Нашей юности полет | страница 60



Но вдруг меня осенило: месть! Надо мстить! Кому? Им! За что? За себя! За страдания близких. За все!

Выход все-таки есть.
На свете полно гадов,
А средство от них — месть.
Добровольно сдаваться не надо.
Вспомни мужскую честь.
Сто раз повторяй кряду:
Месть!
Месть!
Месть!
Никогда сдаваться не надо.
Всегда оружие есть!
Любая падет преграда,
Когда закипает месть.
С жизнью сквитаться надо
Советую всем учесть:
Пусть гада ждет не пощада,
А месть,
Месть,
Месть!

Я изложил свое замечательное открытие своему сообщнику.

— У меня нет к Ним ненависти, — сказал он. — Я Их презираю, а из презрения мстить невозможно. Они по отдельности слишком ничтожны для мести. А все вместе Они воплощают в жизнь самые светлые идеалы человечества. Мстить некому!

Оставь дурацкие затеи. Мир не изменишь все равно. Нелепо драться за идеи, Осуществленные давно.

Долг

— Так ты тоже был пилотяга? — спросил я, уловив в речи моего компаньона выражения из авиационного жаргона.

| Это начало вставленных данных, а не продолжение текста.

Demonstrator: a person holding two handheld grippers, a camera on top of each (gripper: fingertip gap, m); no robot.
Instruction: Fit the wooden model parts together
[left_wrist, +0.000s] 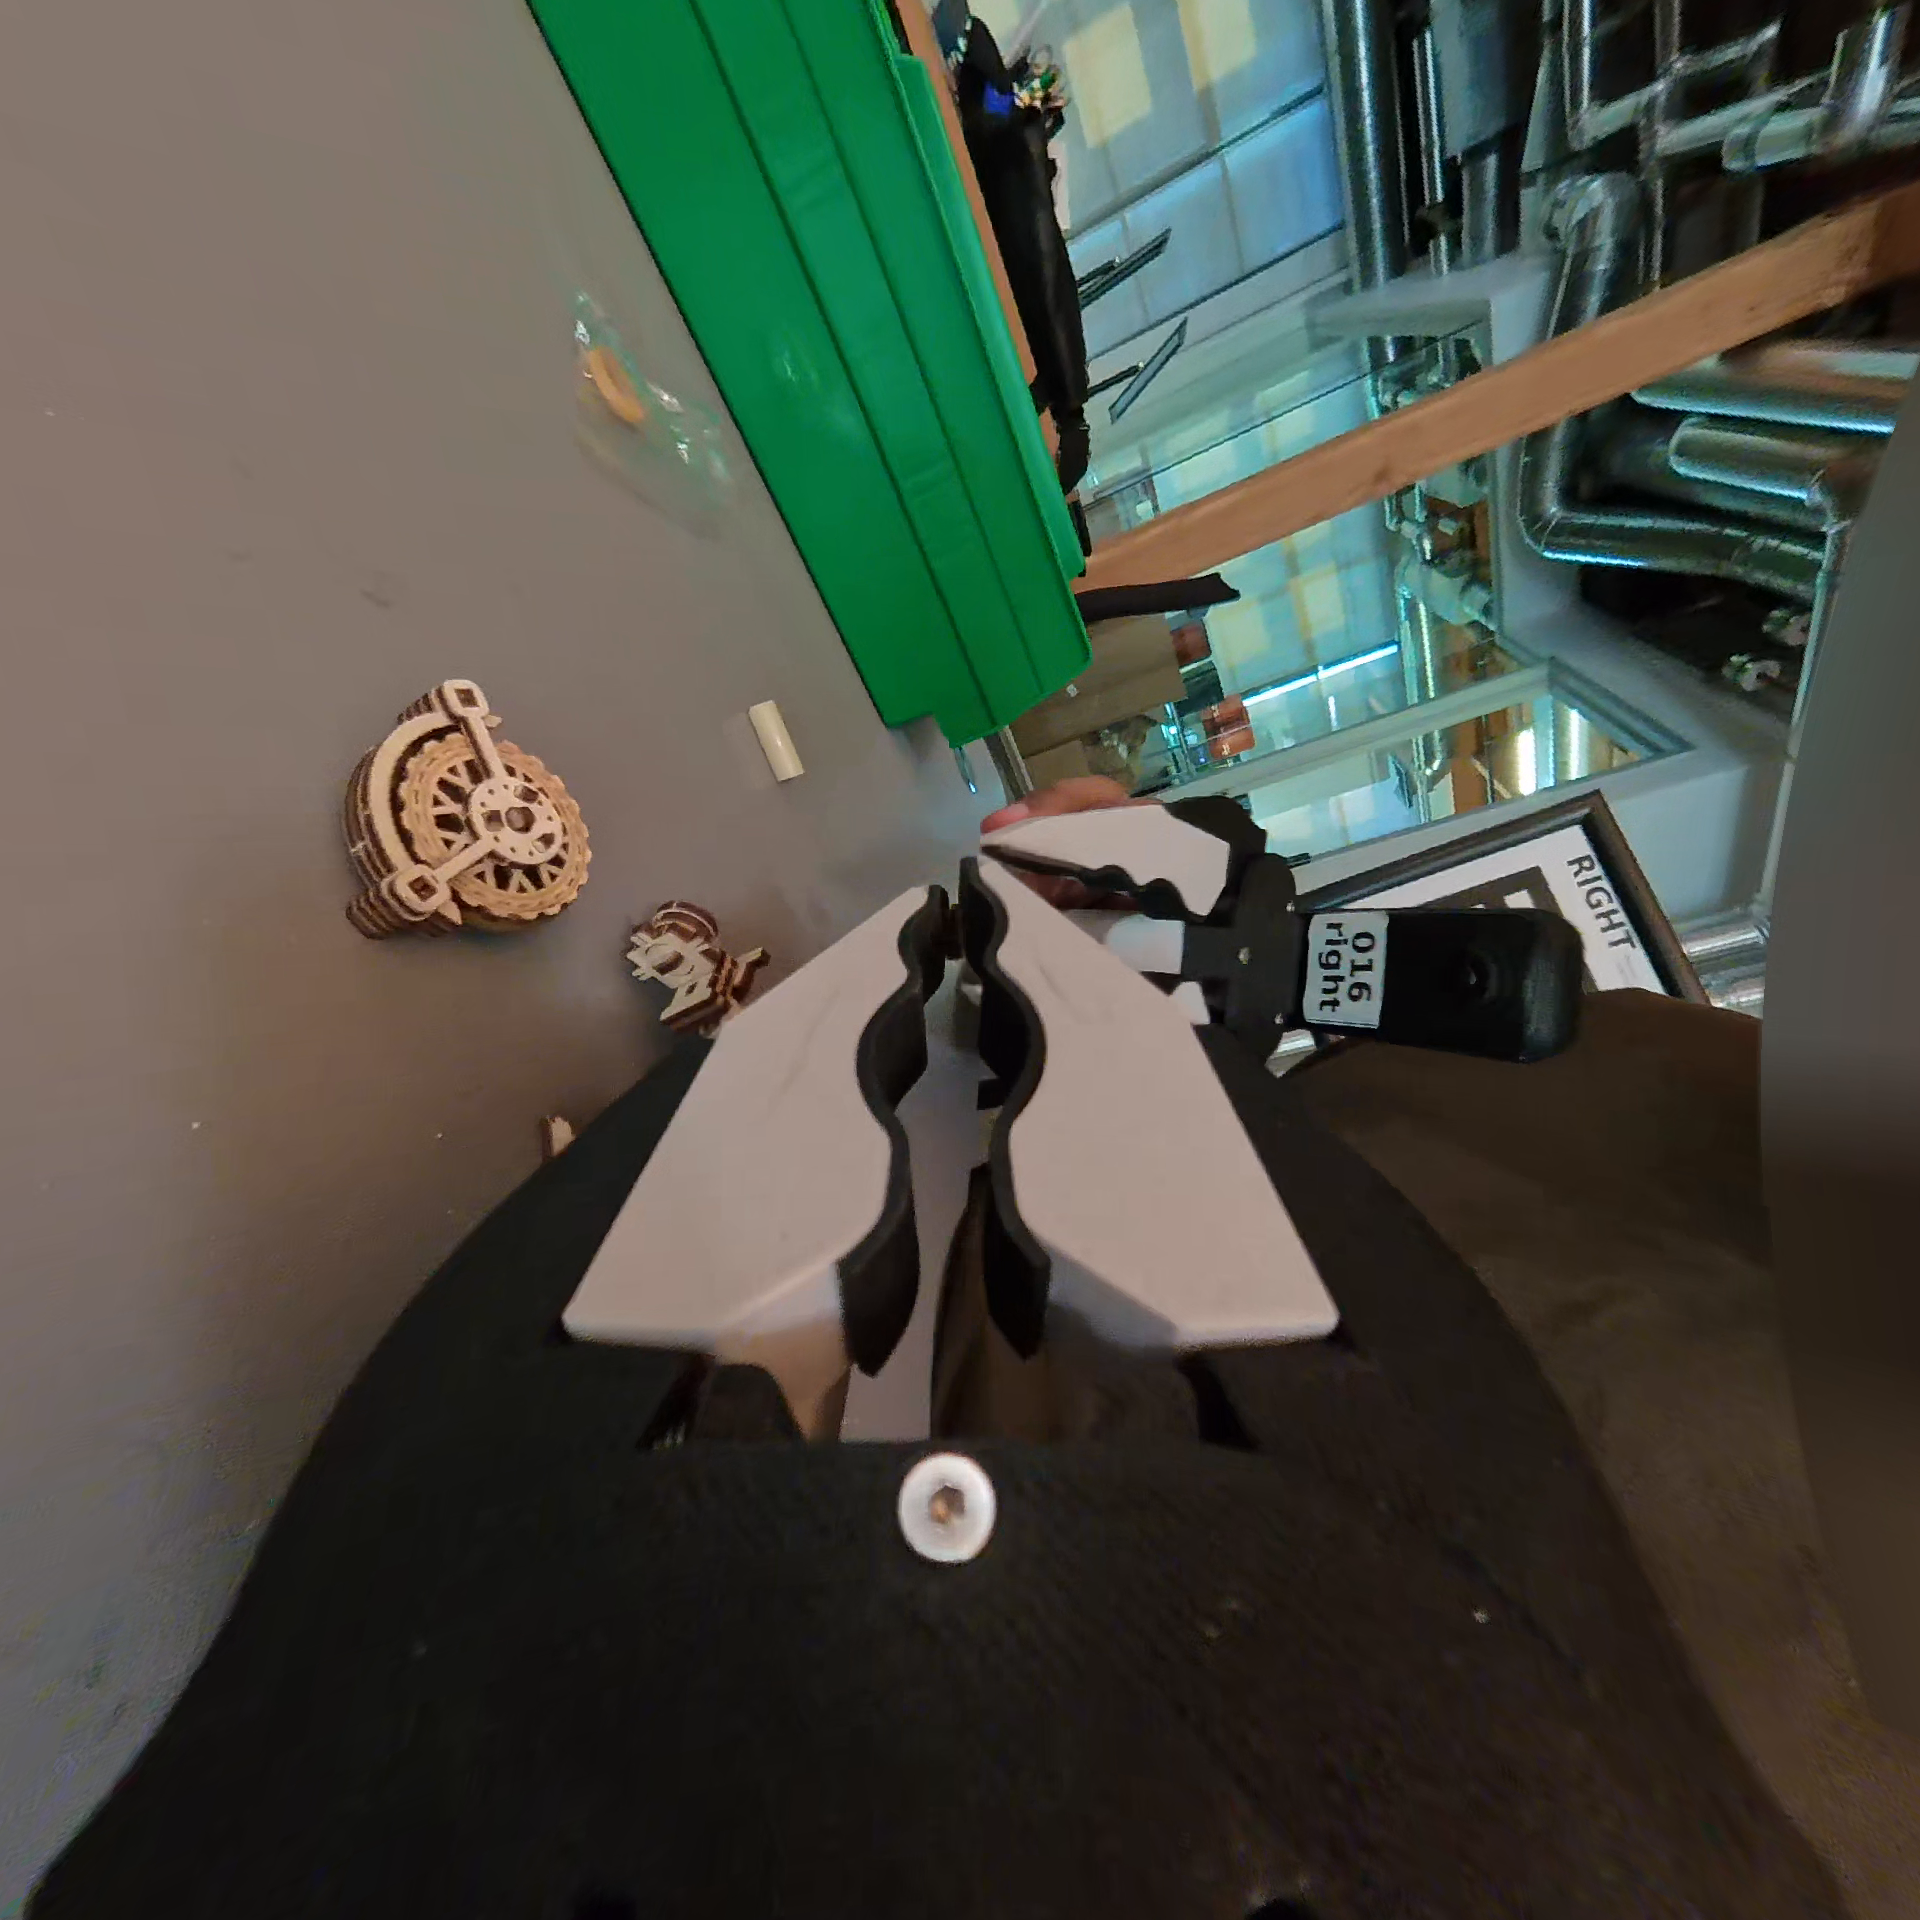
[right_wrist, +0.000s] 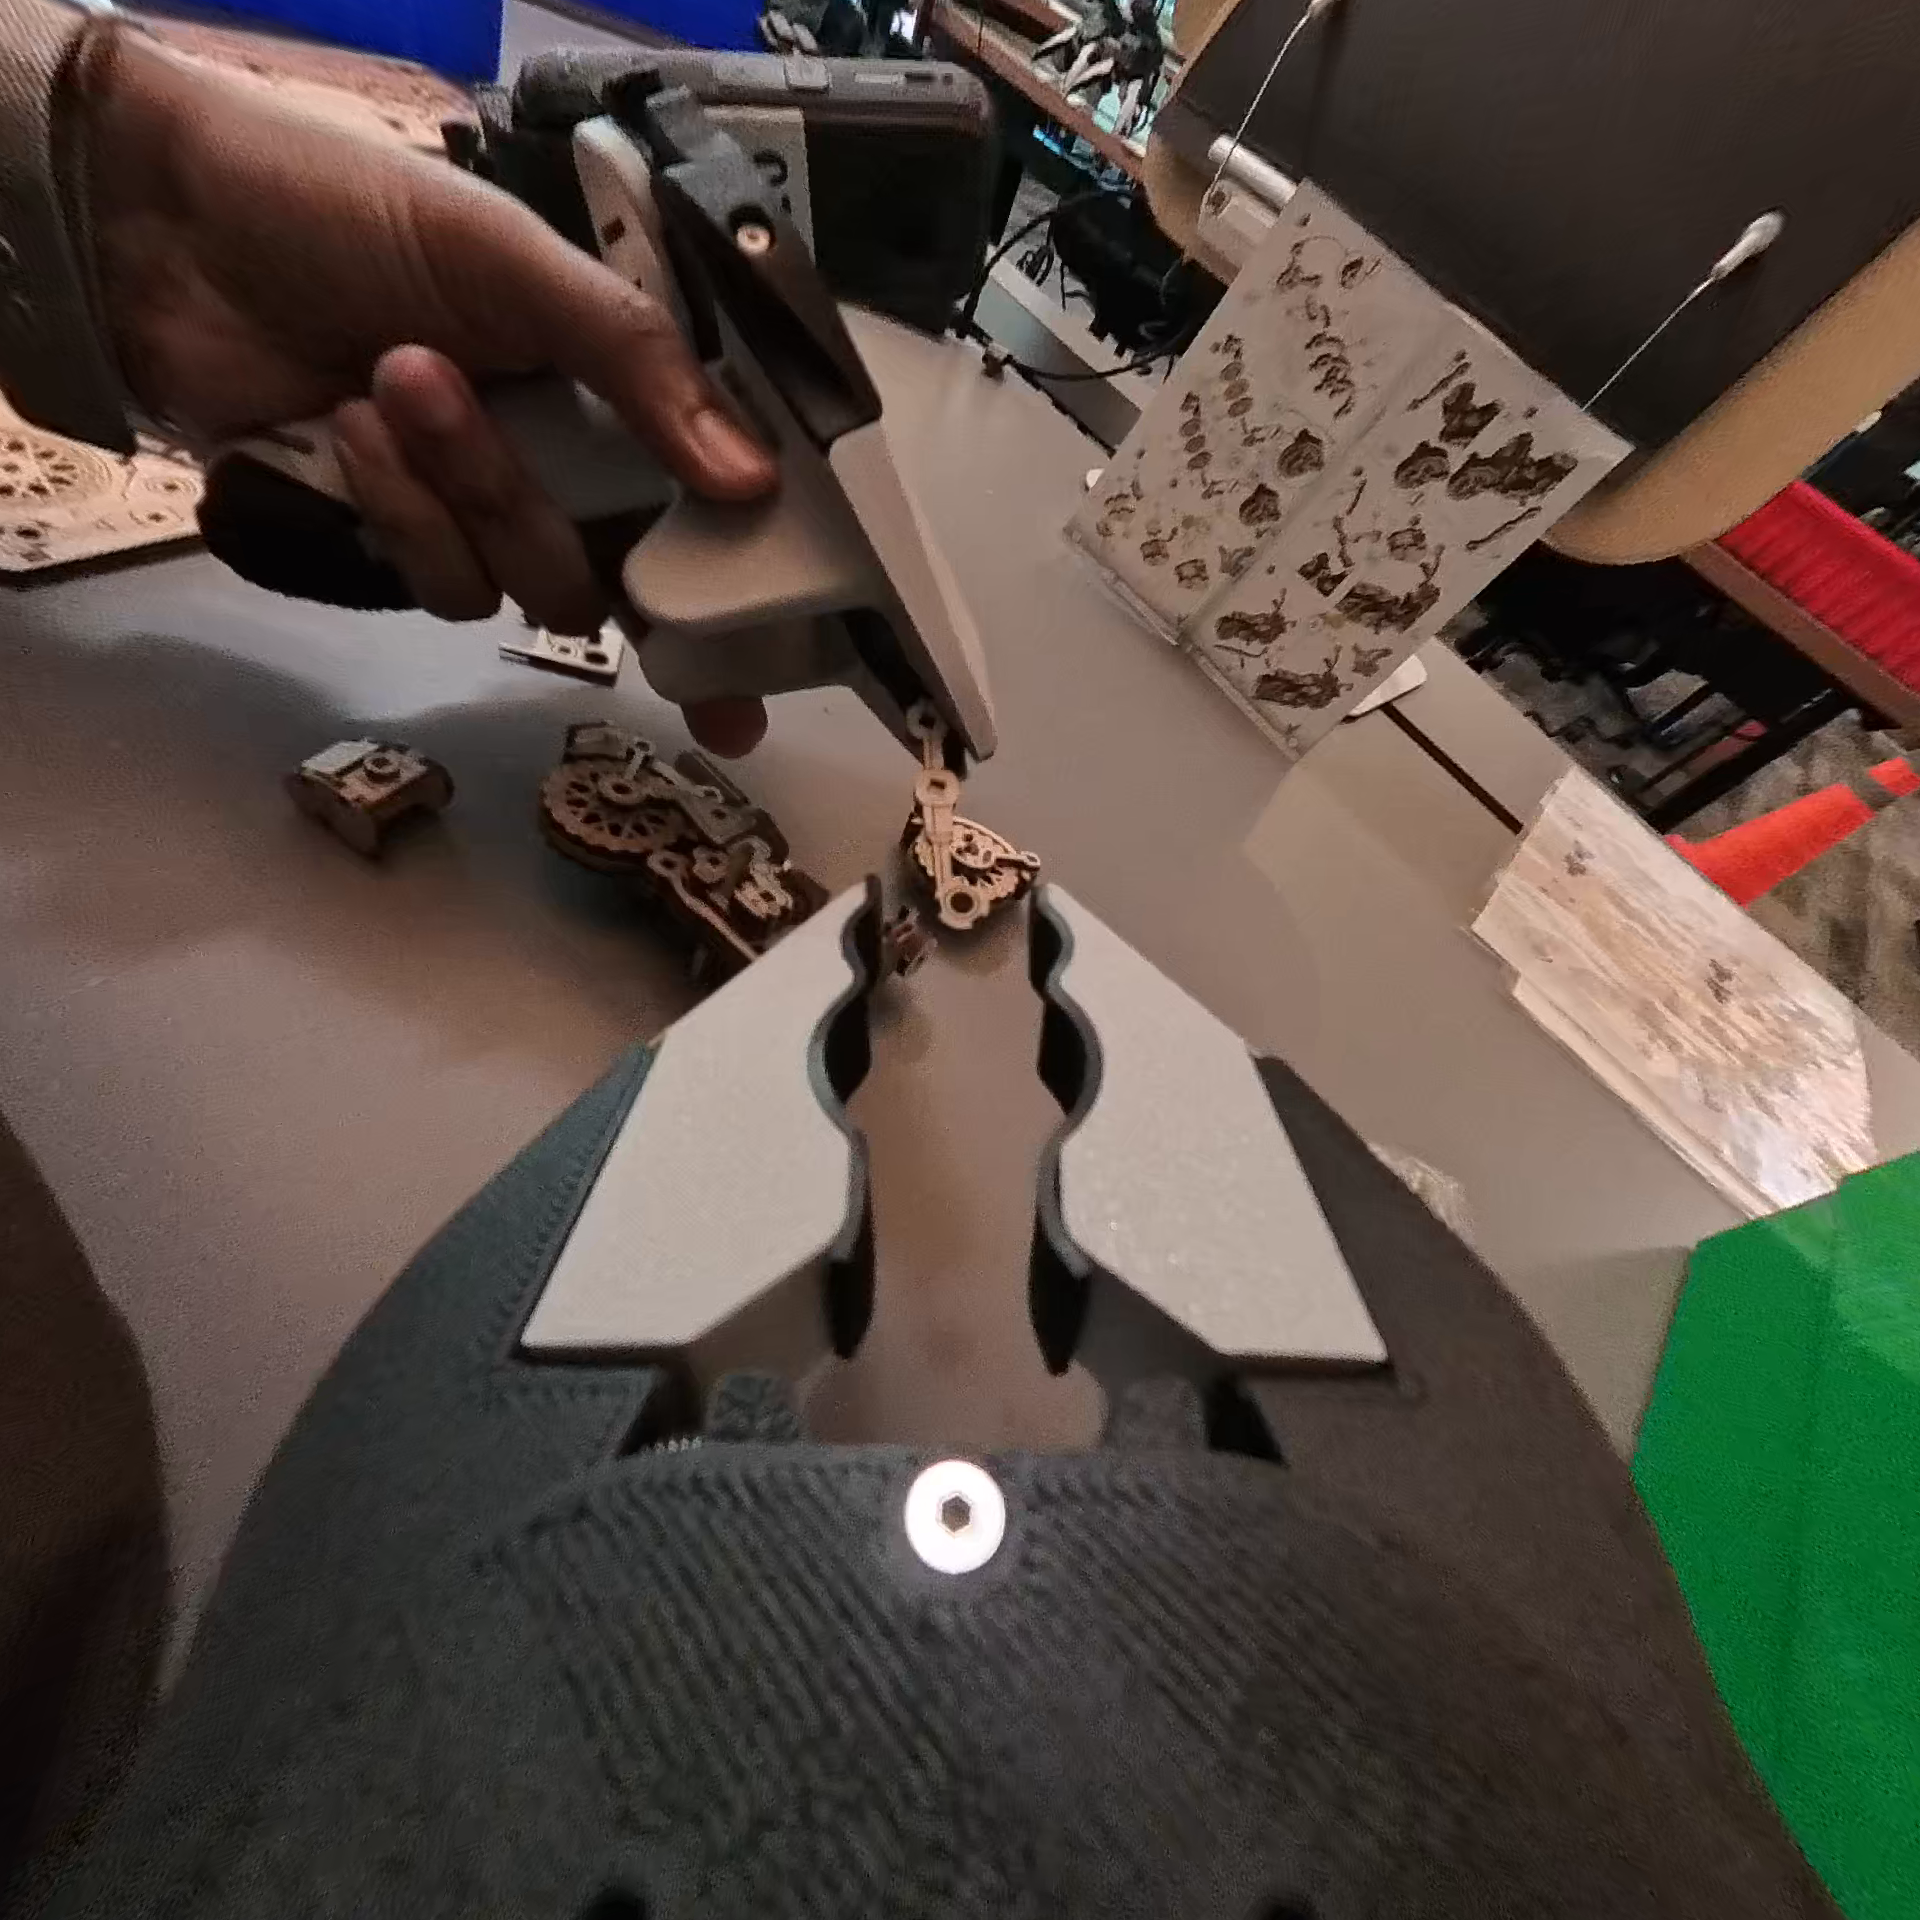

— Нет, — сказал он, — я всего лишь воздушный стрелок.

Мы стали вспоминать войну. Я рассказал, как погиб мой воздушный стрелок, а он — как погиб его командир.

— Мы штурмовали железнодорожный узел, — говорил он. — Уже кончили работу, как шальной снаряд залепил нам в мотор. Машина загорелась. Но высота была небольшая, и командир успел посадить ее в мелколесье. Едва я успел вытащить из кабины потерявшего сознание командира (ему раздробило ноги) и оттащить в сторону, как машина взорвалась. Из соседней деревни пришли немцы, покачали головами и ушли: они, очевидно, решили, что мы взорвались вместе с машиной.

Командир пришел в себя. Хотел застрелиться, но я отобрал у него пистолет. До линии фронта было совсем недалеко. Я решил попытаться выйти к своим и вытащить командира. Сделал нечто вроде саней. Впрягся в них. И поволок свою тяжелую ношу. Целых семь дней волок. Что это были за дни, лучше не вспоминать. Когда мы все-таки чудом выбрались, смотреть на нас приходили со всей дивизии.

Но дело не в этом. Командир не думал, что выживет. И перед смертью решил раскрыть мне свою душу, исповедаться. И начал говорить такое, что в первую минуту я сам хотел пристрелить его как предателя. Я ведь был комсомольским активистом. Был комсоргом полка. Рано вступил в партию. Сталин был для меня богом. Все, что касалось нашей истории, идеологии, генеральной линии партии, было для меня святыней. Я никогда не был доносчиком. Когда при мне заводились сомнительные разговоры, я честно и открыто пресекал их. А командир рассказывал о том, что потом, после хрущевского доклада, стало восприниматься как преступления «периода культа личности». Я сам знал о многом из того, что говорил командир. Но я считал это все справедливым и исторически необходимым. И помалкивал, как все. Преступлением тогда был сам тот факт, что об этом говорилось вслух и что это интерпретировалось как преступление.